Subscription Required. Please recommend JoVE to your librarian.

Representative Results

eksozomlar normal mikroskobu ile tespit ya da akış sitometrisi için çok küçük olduğu için, elektron mikroskopisi ya da optik nanopartikül analizi gerçekleştirilmelidir. nanoparçacık optik analizi, aynı zamanda niceliksel ve boyutu dağılımına ve konsantrasyonu sağlar elektron mikroskobu üzerinde bir avantaja sahiptir. alet numune içine cam prizmadan ince odaklanmış lazer ışını tanıttı. İzole veziküllerin Brown hareketi bir EMCCD yüksek hassasiyet kamera ile çekilen ve bir kare-kare bazında izlenir. Nanoparçacık izleme analizi (NTA) yazılım tedbirler bu Brown hareketi çerçeve.
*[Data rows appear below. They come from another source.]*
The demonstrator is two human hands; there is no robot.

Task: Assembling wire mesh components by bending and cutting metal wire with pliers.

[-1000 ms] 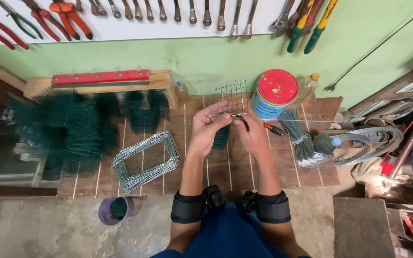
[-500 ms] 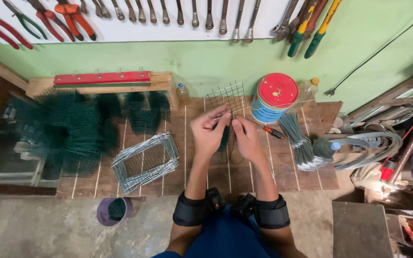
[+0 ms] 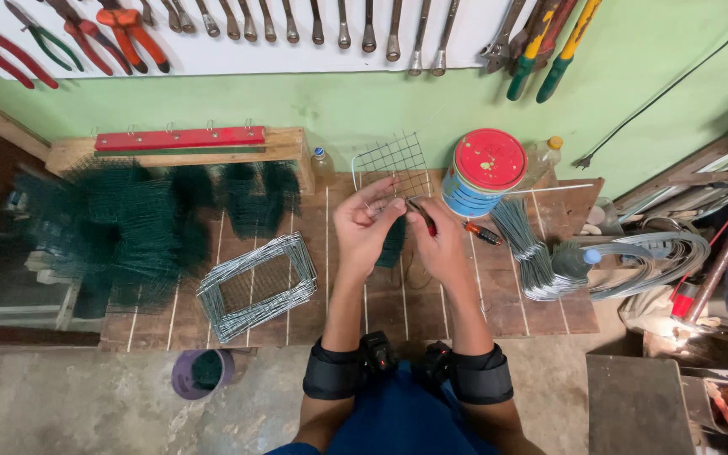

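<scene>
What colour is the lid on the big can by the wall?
Red, with a few pale specks; the lid shows best in the head view.

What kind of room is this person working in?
Probably a small workshop for wire work: pliers and wrenches hang on the wall, and a wooden bench holds a stack of wire frames and green mesh.

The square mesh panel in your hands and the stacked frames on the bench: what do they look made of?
The square grey mesh panel, touched by the left hand, looks like thin bare steel wire: a dull silver open grid, probably welded. The stack of grey rectangular wire frames shows the same matt silver, likely galvanised. The right hand holds red-handled pliers; the grips look plastic-coated.
</scene>
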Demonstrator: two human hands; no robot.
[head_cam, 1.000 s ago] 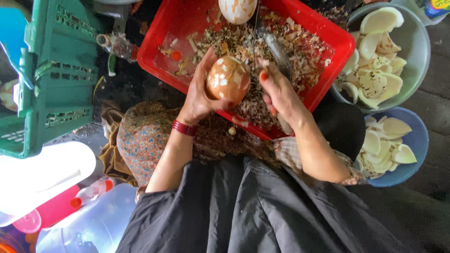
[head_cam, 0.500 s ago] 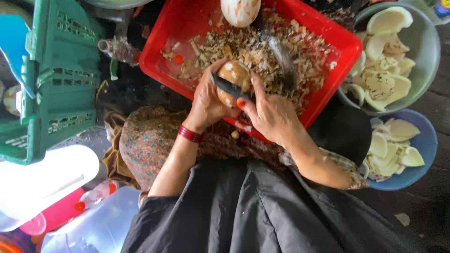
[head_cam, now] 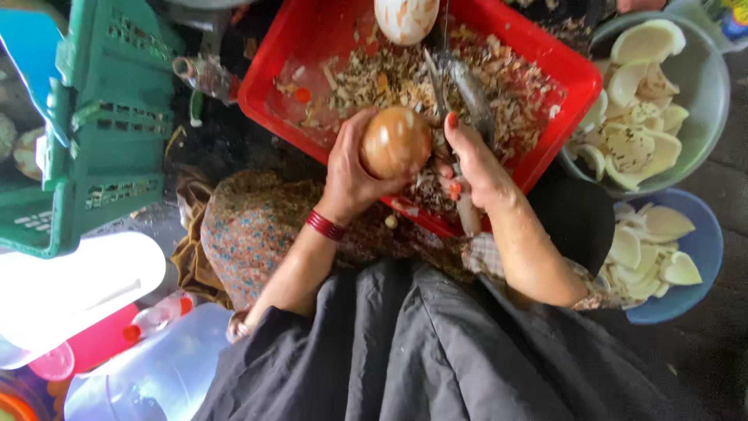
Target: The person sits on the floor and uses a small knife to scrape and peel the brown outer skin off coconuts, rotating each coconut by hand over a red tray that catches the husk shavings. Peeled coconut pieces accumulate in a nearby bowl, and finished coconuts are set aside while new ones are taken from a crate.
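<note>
The left hand (head_cam: 351,168) cups a brown, partly peeled coconut (head_cam: 395,143), fingers wrapped around its near side, holding it over the near edge of the red tray (head_cam: 269,66). The right hand (head_cam: 475,168) sits just to the coconut's right, fingers curled tight around a knife (head_cam: 467,86); the handle pokes out below the fist and the blade runs up and away over the shavings (head_cam: 499,70). So the coconut lies left of the knife hand, almost touching it, with the blade's long axis pointing away from the body. The coconut is roundish, so I cannot tell its long axis. A second, whiter coconut (head_cam: 405,17) rests at the tray's far side. To the right, a grey bowl (head_cam: 713,101) and a blue bowl (head_cam: 701,273) hold white pieces. A green crate (head_cam: 109,117) stands left.
</note>
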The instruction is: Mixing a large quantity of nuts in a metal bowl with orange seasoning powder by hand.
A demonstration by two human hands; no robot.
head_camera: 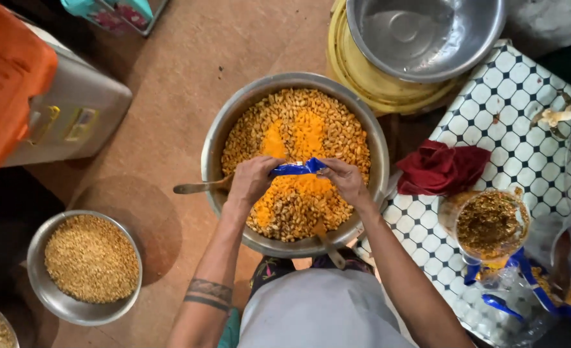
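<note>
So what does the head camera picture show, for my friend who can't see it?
Two hands, the left hand and right hand, hold a blue packet over a big metal bowl of roasted nuts dusted with orange powder. A smaller bowl of grains sits on the floor to the left.

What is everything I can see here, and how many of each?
Big metal bowl: one, steel, centre, filled with roasted grain and orange powder
Blue packet: one, over that bowl
Spoon handles: two, on the bowl's rim
Small bowl: one, steel, lower left, pale grain
Empty bowl: one, steel, top right on yellow basins
Red cloth: one, on the tiled counter
Jar: one, clear, brown spice mix
Left hand: on the packet
Right hand: on the packet
</note>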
Boyut, mod ve safra exosome hazırlıkları dağılımını hesaplamak için çerçeve 1 insan safra örneğinden izole eksozomla tipik NTA analizinin sonucunu göstermektedir Şekil.

Alternatif olarak, elektron mikroskopisi kullanılabilirŞekil 2A insan safra izole eksozomla için transmisyon elektron mikroskobu tipik sonucunu göstermektedir olmadan miktar. olsa izole parçacıkların boyutu, onaylamak için.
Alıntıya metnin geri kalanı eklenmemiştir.